Semantic highlighting API draft should incorporate "importKeyword" and "modifierKeyword" token types

ghost commented 4 years ago

https://github.com/microsoft/vscode-languageserver-node/blob/e5d7ad881b1a51b486e3f0e4aa0fbc25dad2be58/protocol/src/protocol.semanticTokens.proposed.ts#L18 < this appears to be the basis for the latest semantic highlighting draft, and I was asked I make a separate ticket for this:

I think some import/include/require token is super common (and while it might be a function in some languages it's a special dedicated keyword in many others) and therefore I suggest an "import" keyword is added to the default built-in list of the spec. Whether themes use it I don't really mind, but I just suggest it should be available for sending through the LSP server
the modifier list IMHO should include an "other modifier" type.

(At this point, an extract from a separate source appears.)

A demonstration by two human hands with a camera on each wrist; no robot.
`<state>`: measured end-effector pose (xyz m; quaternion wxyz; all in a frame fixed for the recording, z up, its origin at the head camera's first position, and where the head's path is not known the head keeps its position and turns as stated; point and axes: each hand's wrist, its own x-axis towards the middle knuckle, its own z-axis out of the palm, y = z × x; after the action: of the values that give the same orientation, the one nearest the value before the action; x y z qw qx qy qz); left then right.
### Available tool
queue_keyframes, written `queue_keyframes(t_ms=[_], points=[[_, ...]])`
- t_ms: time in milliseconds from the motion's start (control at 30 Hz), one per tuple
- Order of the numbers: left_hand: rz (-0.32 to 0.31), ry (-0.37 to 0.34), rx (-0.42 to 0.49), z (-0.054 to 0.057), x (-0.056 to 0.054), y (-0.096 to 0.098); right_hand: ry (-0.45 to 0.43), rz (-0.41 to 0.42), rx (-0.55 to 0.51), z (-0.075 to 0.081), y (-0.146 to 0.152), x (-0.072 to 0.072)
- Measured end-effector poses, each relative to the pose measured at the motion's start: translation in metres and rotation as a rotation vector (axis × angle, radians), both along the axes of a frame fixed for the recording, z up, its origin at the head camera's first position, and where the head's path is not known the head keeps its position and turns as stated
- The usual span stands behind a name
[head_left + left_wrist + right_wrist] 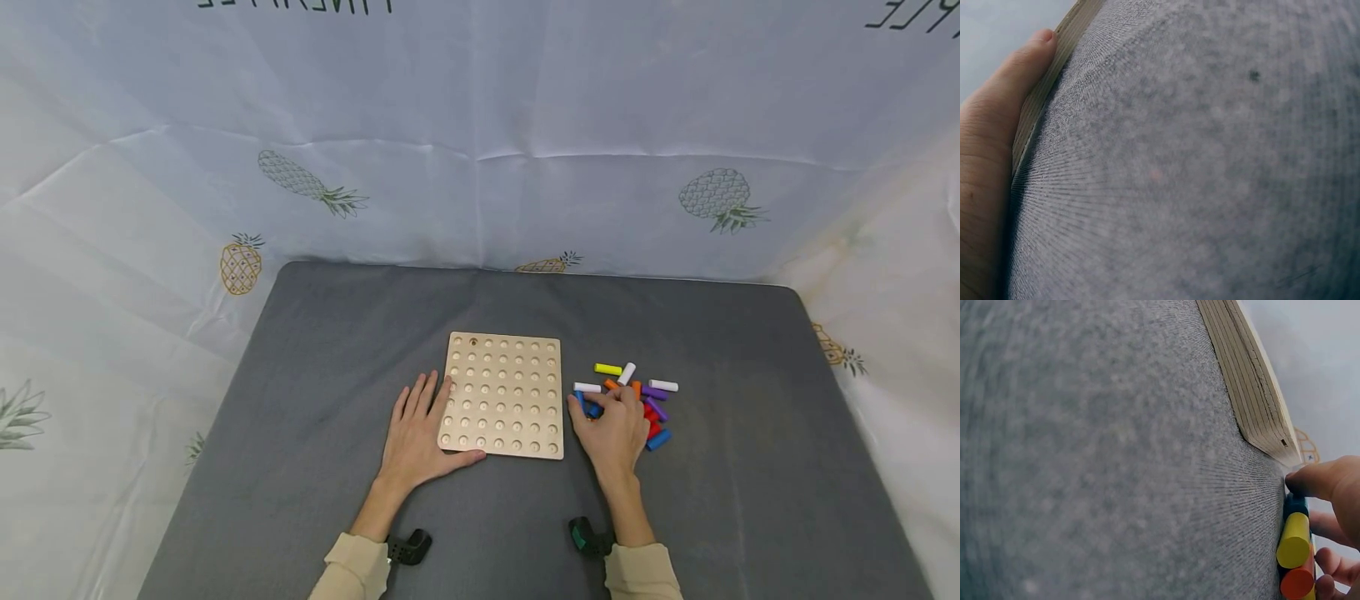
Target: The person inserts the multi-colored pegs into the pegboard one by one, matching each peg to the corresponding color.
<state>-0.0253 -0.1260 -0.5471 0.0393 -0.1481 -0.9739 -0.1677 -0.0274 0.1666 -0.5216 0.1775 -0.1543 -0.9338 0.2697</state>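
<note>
In the head view, a square wooden board [502, 396] with rows of round holes lies on the grey table. My left hand [416, 433] rests at its left side, fingers straight and spread, thumb along the near edge. The left wrist view shows the left thumb [1029, 69] against the board's side [1054, 81]. My right hand [618, 429] reaches over a pile of coloured pegs right of the board, fingers bent. Its thumb is right at a blue peg [1295, 504]; I cannot tell whether it is pinched. A yellow peg [1293, 540] and an orange peg [1297, 582] lie beside it.
Around the right hand lie more pegs: a yellow one [608, 368], a white one [663, 386], a purple one [656, 408] and a blue one [658, 440]. The grey table [360, 333] meets a pineapple-print cloth [480, 200] behind it.
</note>
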Motion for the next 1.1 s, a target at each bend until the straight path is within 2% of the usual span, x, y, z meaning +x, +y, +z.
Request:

For any remotely unusual language there's bound to be modifiers not covered by this list, and it would be still very useful info for a language client's themeing to know it's a modifier (rather than whatever generic keyword)

dbaeumer commented 4 years ago

The semantic highlight protocol is built in a way that different clients can have different tokens and modifiers even some which might not be standardize in the protocol since it will be very hard to cover all tokens and all modifiers across all languages.

@aeschli any comments on the specific request for import/include/require. Would make sense to me. The other modifier is IMO covered by the fact that a client can announce its own set of modifiers.

aeschli commented 4 years ago

Yes, an import modifier makes sense. If the client doesn't know of a token type/modifier or shows no interest in it, then the server should not report it.

ghost commented 4 years ago

If the client doesn't know of a token type/modifier or shows no interest in it, then the server should not report it.

... which means it won't be colored at all, right? That means any more slightly unusual languages will always have a notable amount of modifiers completely uncolored (like, not even clearly set apart as someting modifier-like) without a vendor-specific editor plugin which IMHO goes entirely against the point of LSP and semantic coloring, the point that was to not require an editor-specific plugin to make things work right for the most part. I understand VS Code usually has an editor-specific plugin, but that should not be the expected model since it leads to the entire old O(n^2) plugins problem which LSP was designed to avoid.

Is this really such an unusual view of mine? Please, add a generic modifier name. Forcing LSP servers to not report unknown modifiers at all, why would that be what the user wants?

Edit: I mean, unless the expectation is most themes won't be expected to want to color modifiers differently. But given how prominent they are in the spec the assumption appears to be most would want to do that

aeschli commented 4 years ago

Oh, I see, you are talking about a token type for modifier keywords? For example the public in this snippet:

*public* void foo() {
}

We currently just have a keyword token type for all keywords.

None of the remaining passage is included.